Désormais, ce corps je l’ai accepté, mais la douleur qui arrive avec chaque opération, c’était ce qui était plus difficile à accepter.  Le fait d’être également d’être « handicapé » pendant un certain temps et de devoir compter sur les gens pour faire des choses pour soi. Ça a été le plus difficile pour moi à accepter. 

Maintenant, les changements de mon corps sont comme ils sont. L’autre jour, je me regardais et je me suis dis que j'aimais bien cette nouvelle poitrine. Même si ça aurait pu être mieux, ce ne serait jamais la poitrine originale. Mais je ne me plains pas. Les cicatrices, on apprend à vivre avec et en réalité elles ne sont pas douloureuses.

Pour ajouter sur le cheminement du corps aussi, j’ai fait beaucoup de travail sur moi-même qui a été soutenu par la découverte du yoga et les massages. Le fait de pouvoir me mouvoir et de pouvoir retoucher mon corps petit à petit m’a beaucoup aidé. Que ce soit du mouvement, des massages, me regarder nue, découvrir des mantras qui pouvaient m’aider et m’accompagner tous les jours, m’ont permis d’accepter ce nouveau corps. 

En réalité ce n’est pas vraiment accepter un nouveau corps, c’est apprendre à vivre avec ces limitations. Il y a des choses aujourd’hui où je ressens parfois de la douleur, mais elle fait désormais partie de moi et je pense que je l’ai appris grâce au yoga. C’est le message que j’ai envie d’envoyer aussi aux personnes qui traversent ça aujourd’hui. Ça n’a pas besoin d’être le yoga, c’est savoir prendre le temps de me découvrir à nouveau, de me réapproprier ce nouveau corps, de m’approprier ce corps sans jugement, avec la compréhension que c’est une évolution qui fait aujourd’hui partie de moi. C’est ce que j’essaye de transmettre aujourd’hui aussi dans mes pratiques de tous les jours.

Dernière chose, quel message pourriez-vous faire passer à toutes ces jeunes femmes pour les sensibiliser à la prévention du cancer du sein ?


Alors à toutes les jeunes femmes pour se sensibiliser à la prévention du cancer du sein j'ai envie de dire une chose primordiale : auto palper-vous. Pour moi, c’est le premier geste. C’est un geste qui devrait être appris à l’école. Mais la prévention de l’autopalpation à travers l’autopalpation, pour moi, est indispensable. Que ça se passe de génération en génération. Ma nièce de six ans, maintenant, connaît le mot autopalpation et j’en suis très fière parce que ça fait partie de nous de le faire vraiment tous les mois. S’il y a de l’anxiété, que s’il y a des douleurs, de ne pas hésiter à prendre un rendez vous avec un docteur, une sage-femme,  ou encore son généraliste. Au-delà de son gynécologue, qui pourra aussi aider, il y a énormément de ressources. Il faut le faire jusqu’à la fin de sa vie et si ça peut rassurer certains, je continue à le faire toujours aujourd’hui. Sachez que 80 % des masses qu’on trouve dans les soins ne sont pas cancéreuses.

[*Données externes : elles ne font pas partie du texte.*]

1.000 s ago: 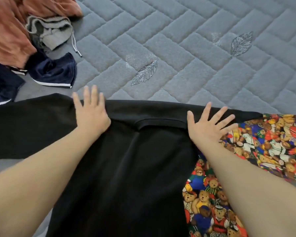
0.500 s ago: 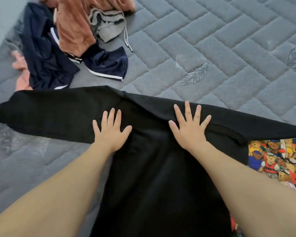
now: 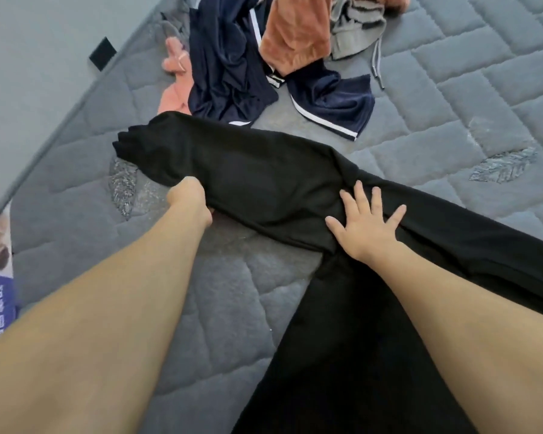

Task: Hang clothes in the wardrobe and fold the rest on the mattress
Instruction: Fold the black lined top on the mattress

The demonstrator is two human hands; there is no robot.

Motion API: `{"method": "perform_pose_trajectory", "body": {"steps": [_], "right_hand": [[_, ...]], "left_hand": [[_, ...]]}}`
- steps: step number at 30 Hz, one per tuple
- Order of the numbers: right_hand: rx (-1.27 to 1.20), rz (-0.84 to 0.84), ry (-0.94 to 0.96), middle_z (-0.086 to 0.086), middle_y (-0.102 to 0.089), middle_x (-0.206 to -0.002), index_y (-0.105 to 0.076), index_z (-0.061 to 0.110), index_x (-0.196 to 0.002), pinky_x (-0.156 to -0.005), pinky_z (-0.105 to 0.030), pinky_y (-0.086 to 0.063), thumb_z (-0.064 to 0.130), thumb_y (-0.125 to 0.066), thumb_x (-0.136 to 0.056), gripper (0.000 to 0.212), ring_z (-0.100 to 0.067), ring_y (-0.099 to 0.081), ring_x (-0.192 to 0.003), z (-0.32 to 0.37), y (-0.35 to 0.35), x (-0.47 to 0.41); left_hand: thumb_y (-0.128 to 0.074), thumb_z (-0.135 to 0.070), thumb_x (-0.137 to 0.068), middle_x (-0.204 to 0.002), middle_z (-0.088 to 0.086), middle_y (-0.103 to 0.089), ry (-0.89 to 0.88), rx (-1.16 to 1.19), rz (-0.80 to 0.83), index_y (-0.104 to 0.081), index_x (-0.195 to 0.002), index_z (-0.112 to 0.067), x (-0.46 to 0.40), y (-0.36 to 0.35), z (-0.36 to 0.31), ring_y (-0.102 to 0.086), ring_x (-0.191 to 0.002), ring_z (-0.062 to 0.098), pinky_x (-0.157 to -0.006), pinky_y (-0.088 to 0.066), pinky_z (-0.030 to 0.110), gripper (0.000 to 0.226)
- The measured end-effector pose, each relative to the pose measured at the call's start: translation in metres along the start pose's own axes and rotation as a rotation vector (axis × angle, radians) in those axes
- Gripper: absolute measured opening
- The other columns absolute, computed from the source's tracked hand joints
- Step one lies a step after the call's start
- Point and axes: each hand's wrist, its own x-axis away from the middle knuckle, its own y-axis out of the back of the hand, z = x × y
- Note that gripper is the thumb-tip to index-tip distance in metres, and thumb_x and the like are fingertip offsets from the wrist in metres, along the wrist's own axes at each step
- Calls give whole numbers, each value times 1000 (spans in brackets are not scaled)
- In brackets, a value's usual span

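Now mid-fold on the mattress (image 3: 452,89): black top (image 3: 264,180) spread flat, left hand (image 3: 190,195) moved out from the shoulder to grip the sleeve's lower edge, right hand (image 3: 365,225) pressing open-fingered at the shoulder, presumably anchoring for the sleeve fold.

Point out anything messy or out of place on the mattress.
A heap of unfolded clothes lies crumpled at the mattress far edge. The black garment is spread flat; nothing looks spilled or damaged.
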Motion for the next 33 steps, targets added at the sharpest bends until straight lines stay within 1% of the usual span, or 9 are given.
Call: {"method": "perform_pose_trajectory", "body": {"steps": [5,8,10,12,15,19,22,27,33], "right_hand": [[-454,-66,81,8,-36,-155,-48,31,-141,-117,-44,-23,44,-41,-101,43,-18,-30,-144,-51,42,33],[-1089,-303,-330,3,-62,-126,-62,20,-123,-94,-28,-39,32,-43,-102,31,-19,-56,-118,-118,59,76],[-1570,-341,-640,-8,-60,-133,-58,13,-127,-97,-35,-43,37,-35,-105,40,-26,-59,-117,-176,65,107],[-1892,-323,-767,-14,-55,-139,-51,13,-132,-102,-45,-43,56,-25,-102,59,-33,-58,-118,-235,62,138],[-2148,-243,-809,-17,-60,-131,-52,12,-136,-94,-56,-47,86,-27,-81,96,-42,-57,-117,-291,53,175],[-1793,-83,-859,-15,-72,-108,-66,10,-114,-87,-47,-55,69,-66,-75,71,-36,-68,-100,-295,46,179],[-1361,-89,-834,-13,-67,-89,-65,12,-83,-71,-33,-51,12,-67,-81,3,-32,-63,-77,-282,38,166],[-960,-441,-1032,-13,-54,-119,-56,12,-114,-76,-32,-40,-1,-50,-88,30,-32,-52,-101,-298,32,156],[-191,-507,-551,-13,-36,-149,-42,19,-142,-113,-63,-16,28,-48,-95,48,-34,-30,-139,-273,2,137]], "left_hand": [[-37,-11,-99,-105,20,-62,-828,-312,-41,-57,-96,3,78,-32,5,-55,-97,32,-78,-35,26,25],[-44,1,-90,-89,25,-59,-1308,-537,244,-58,-85,4,152,-69,52,-56,-86,35,-76,-36,27,15],[-48,6,-86,-121,28,-60,-1570,-847,507,-63,-113,6,203,-90,100,-55,-118,40,-102,-40,41,31],[-45,-3,-93,-160,14,-28,-1616,-1330,853,-41,-148,-7,245,-102,156,-23,-149,30,-117,-22,61,55],[-40,-24,-98,-166,0,-9,-1441,-1907,1187,-28,-155,-25,272,-112,213,-5,-152,23,-118,-11,63,58],[-43,-32,-89,-156,6,-35,-1628,-1442,899,-53,-140,-20,260,-123,203,-32,-141,29,-107,-35,50,54],[-35,-40,-97,-166,0,-6,-1440,-1548,639,-21,-156,-30,222,-149,166,-1,-152,28,-119,-8,60,61],[-14,-67,-96,-164,-8,22,-1053,-1796,582,11,-156,-37,160,-161,156,24,-149,16,-117,10,62,72],[-7,-66,-97,-166,1,16,-1370,-1613,377,14,-157,-29,145,-132,190,22,-150,21,-120,10,57,74]]}}
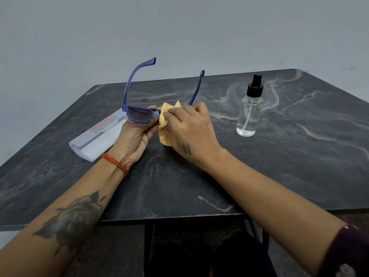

Donc il faut juste apprendre à se connaître, à connaître ses seins. La prévention sauve des vies. La prévention m’a sauvé la vie. Elle a sauvé la vie de plusieurs personnes qui me suivent aujourd’hui, qui ne savaient pas s’autopalper avant de me suivre sur les réseaux et qui ont pris ces étapes, qui les ont réalisées pour se connaître elles-mêmes et, apprendre à mieux reconnaître quels seraient les signes et les symptômes. Donc, autopalpez-vous ! 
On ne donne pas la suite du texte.